七岁那年,有一位高人为我和长姐批命。
他说,姐姐是百年难得一遇的旺夫体质。
我则恰恰相反,是千年一遇的克夫命。
后来,姐姐的夫君果然位极人臣。
而我,则顶着毒妇妖女的名头。
踩着一任又一任丈夫的尸骸,成为了一代女皇。
1
我与长姐一母同胞,命数却大不相同。
七岁那年,自京都来了一位高人。
据说,就连当今太后都对其颇为敬重。
高人在我家门口停留许久。
最终长叹一声,留下一个预言。
他说:
姐姐是百年一遇的好命格。
旺父,旺夫,旺子。
谁能有幸娶到她,必能飞黄腾达,封侯拜相。
与之相反,我则是千年一遇的克夫命。
我身边的男子,轻则穷困潦倒,落魄一生;
重则身首异处,家破人亡。
在高人留下这则预言后不久,我爹就因差事上出了过错,被贬谪为从八品的小吏。
他认定了是我命中带煞,牵连家人。
便命人将我带到乡下庄子丢弃。
初到庄子时,人人敬我、畏我,说我是富贵人家的大小姐。
可渐渐地,他们发现我不过是被遗弃的孤女。
于是便开始唤我野丫头,把我赶到村外的破茅草屋里。
又长大些,我开始出落得与旁人不同。
丰神楚楚,秀骨珊珊。
于是,他们又开始叫我小娼妇。
每个夜晚,总有人偷偷摸进我的茅屋里,想成为我一夜的丈夫。
淫猥的话语、粗糙的手掌、刺鼻的臭味……
那些昏暗的时刻里,我一遍遍地念着高人的预言。
「接近我的人,轻则穷困潦倒,落魄一生。
「重则身首异处,家破人亡。」
我尖利地叫唤着:
「你们都会有报应的!
「你们都要死——」
他们不在意地用一个带风的巴掌把我嘴巴扇出血。
又或者拽起我的头发狠狠往墙上撞。
「小娼妇,再说这种晦气话。
「爷今晚就弄死你。
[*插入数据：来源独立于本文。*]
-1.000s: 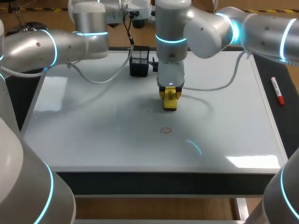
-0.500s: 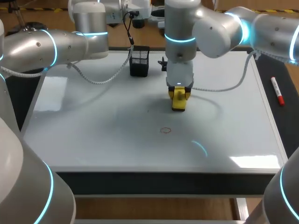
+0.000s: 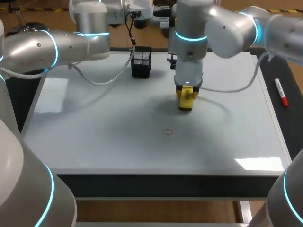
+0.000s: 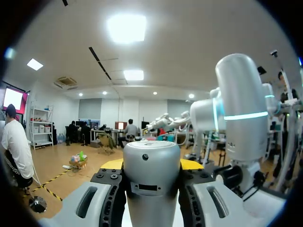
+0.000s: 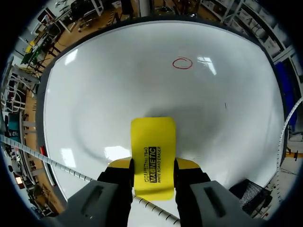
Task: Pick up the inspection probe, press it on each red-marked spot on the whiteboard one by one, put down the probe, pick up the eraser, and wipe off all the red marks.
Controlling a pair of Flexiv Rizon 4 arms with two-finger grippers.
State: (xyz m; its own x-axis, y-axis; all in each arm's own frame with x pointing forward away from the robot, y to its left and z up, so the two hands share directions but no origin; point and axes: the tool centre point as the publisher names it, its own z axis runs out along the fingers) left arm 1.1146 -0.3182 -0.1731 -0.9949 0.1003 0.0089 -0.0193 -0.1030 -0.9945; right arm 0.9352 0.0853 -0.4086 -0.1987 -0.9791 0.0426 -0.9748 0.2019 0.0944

」
我把那句诅咒喊了一千遍,一万遍。
可到头来谁也没有身首异处,家破人亡。
至于穷困潦倒,落魄一生——
他们本来就过着这样的生活。
那压得我一生也喘不过气来的预言。
谁也没有在意它的重量,只把它当作一句轻飘飘的笑谈。
终于,在村尾的刘屠夫又一次把我压在田埂间时。
我抓紧手中的石头,狠狠朝他脑袋上撞去。
骨头碎裂的声音。
鲜血淋漓的声音。
恐惧的,不敢置信的声音。
兴奋的、难以抑制的,我的笑声。
……终于,一切归于平静。
确认四下无人,我把那具尸体推进了村尾的小溪里。
用清冽凉爽的溪水,慢慢洗清身上的血渍。
不知是否是我的错觉。
水中我的倒影,似乎变得更为柔美。
因为劳作而晒黑的皮肤,似乎细腻了点。
长年饥饿导致的干瘦虚弱的身躯,也似乎更为敏捷有力了些。
对着水中的朦胧倒影,我恍然间明白了人生的第一个道理。
原来所谓的命运,是需要自己亲手去实现的。
即使我是千年难得一遇的克夫体质。
仅凭着咒骂,也骂不死任何人。
可当我亲手拿起一块石头时,一切就变得那么简单。
2
十五岁那年,父亲终于让人把我接回家中。
没有我这个丧门星在的这些年里,他果然步步高升。
现如今,已是正六品的都察院都事。
但也就到此为止了。
既非世家出身、才干又有限。
靠着鼓弄唇舌,逢迎媚上的手段。
他所能爬到的顶端,也就到正六品了。
但我的父亲不甘心。
他把视线放到了姐姐沈鸾身上。
自从七岁那年起,姐姐就被他视作福星。
百般娇宠着长大。
如今,更是出落得亭亭玉立,温淑贤惠。
于是,她在父亲眼中,又具备了另一层价值。
京都无人不知,姐姐是百年一遇的旺夫命。
娶了她,便能飞黄腾达,封侯拜相。
自姐姐及笄起,求娶的人便踏破了门槛。
父亲审慎地在那些人中寻找,身份最贵重,最能为自己提供助力的人。